Within a heartbeat of tragedy

By Greg Garber
ESPN.com

FREEPORT, N.Y. -- Doug Goodwin Jr. is 6-foot and nearly 300 pounds, and 20 years old, but he's not too old to wrestle with his father.

They're messing around in the gathering dusk at Holy Trinity High School, where Doug Jr. graduated three years ago and Doug Sr. still helps coach the football team.

Doug Goodwin's son could come to his rescue by leaving college early for a career in the NFL.
"He's going to be a player," Doug Sr. says, wincing as his son leans into his chest. "Going to be a player."

The father was once a Buffalo Bills fullback, but this is the kind of strenuous horseplay that leaves cardiologists queasy. That's because the heart that beats within Doug Sr.'s massive chest is not the one he was born with. After 10 years of declining health, after seven near-death episodes, Goodwin's own heart was failing him. It was replaced with a mechanical device, which kept him alive for two weeks before a donor was found.

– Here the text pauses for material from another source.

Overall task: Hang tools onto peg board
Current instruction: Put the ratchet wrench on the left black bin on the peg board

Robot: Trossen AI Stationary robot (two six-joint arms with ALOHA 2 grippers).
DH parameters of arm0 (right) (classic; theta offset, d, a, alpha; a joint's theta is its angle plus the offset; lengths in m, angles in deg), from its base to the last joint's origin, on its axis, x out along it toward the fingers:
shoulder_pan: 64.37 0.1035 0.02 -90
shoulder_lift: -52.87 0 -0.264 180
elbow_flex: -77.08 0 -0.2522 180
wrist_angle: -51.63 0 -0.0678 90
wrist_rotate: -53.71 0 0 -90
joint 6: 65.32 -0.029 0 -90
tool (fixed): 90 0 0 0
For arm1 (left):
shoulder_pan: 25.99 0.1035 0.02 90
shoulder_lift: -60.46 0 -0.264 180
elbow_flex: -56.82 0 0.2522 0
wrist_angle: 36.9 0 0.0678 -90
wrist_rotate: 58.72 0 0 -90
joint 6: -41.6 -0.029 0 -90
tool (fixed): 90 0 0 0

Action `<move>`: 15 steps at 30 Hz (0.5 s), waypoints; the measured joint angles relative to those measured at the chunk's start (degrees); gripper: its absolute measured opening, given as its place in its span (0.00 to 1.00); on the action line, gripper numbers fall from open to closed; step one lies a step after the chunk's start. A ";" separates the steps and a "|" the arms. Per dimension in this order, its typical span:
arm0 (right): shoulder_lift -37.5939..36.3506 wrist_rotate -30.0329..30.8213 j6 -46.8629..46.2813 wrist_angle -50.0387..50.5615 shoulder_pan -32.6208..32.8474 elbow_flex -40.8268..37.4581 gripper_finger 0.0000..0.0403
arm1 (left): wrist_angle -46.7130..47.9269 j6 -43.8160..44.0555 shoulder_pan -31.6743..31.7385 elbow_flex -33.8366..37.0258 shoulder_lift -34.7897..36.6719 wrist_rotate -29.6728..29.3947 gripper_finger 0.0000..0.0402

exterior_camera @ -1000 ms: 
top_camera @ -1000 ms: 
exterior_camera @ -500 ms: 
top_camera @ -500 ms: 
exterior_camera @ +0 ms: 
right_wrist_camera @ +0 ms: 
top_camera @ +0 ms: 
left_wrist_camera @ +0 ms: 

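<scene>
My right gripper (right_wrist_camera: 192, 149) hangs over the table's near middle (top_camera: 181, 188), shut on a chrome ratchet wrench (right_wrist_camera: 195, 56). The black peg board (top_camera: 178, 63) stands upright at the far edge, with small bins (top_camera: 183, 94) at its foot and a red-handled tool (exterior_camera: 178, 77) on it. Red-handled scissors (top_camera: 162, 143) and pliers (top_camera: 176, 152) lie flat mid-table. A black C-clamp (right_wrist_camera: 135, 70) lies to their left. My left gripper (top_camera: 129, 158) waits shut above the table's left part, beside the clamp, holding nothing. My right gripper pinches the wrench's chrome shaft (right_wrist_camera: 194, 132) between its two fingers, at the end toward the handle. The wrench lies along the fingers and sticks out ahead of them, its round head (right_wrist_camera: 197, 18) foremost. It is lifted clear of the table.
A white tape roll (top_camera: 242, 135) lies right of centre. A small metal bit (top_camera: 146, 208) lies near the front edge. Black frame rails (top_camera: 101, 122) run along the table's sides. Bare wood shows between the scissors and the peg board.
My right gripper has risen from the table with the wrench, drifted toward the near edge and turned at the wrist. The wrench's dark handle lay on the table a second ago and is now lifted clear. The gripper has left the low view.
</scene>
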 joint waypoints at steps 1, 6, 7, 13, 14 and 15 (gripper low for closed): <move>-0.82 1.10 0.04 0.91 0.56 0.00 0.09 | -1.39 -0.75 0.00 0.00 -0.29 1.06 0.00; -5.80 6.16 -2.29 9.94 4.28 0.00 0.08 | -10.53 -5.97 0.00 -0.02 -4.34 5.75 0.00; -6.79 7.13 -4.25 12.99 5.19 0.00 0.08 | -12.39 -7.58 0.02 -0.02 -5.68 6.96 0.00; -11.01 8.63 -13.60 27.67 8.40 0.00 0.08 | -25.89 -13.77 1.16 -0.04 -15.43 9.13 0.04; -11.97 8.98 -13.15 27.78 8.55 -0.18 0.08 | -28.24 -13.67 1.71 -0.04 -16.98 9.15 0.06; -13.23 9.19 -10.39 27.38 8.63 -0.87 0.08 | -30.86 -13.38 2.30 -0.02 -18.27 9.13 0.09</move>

The 5½-hour operation was performed on Sept. 11 and remains one of the few uplifting stories of that ominous day. And yet, as much as the new heart saved Goodwin's life, it also has created new worries. Next month, supplies of Goodwin's costly anti-rejection medications run out.

Since Doug's insurance covers only $500 of after-care annually and his wife Gwen's insurance was terminated when she was laid off in April, there is no money for the 11 pills he takes each day that cost nearly $3,000 a month. The Goodwins, who are both unemployed, say related medical bills have left them approximately $300,000 in debt.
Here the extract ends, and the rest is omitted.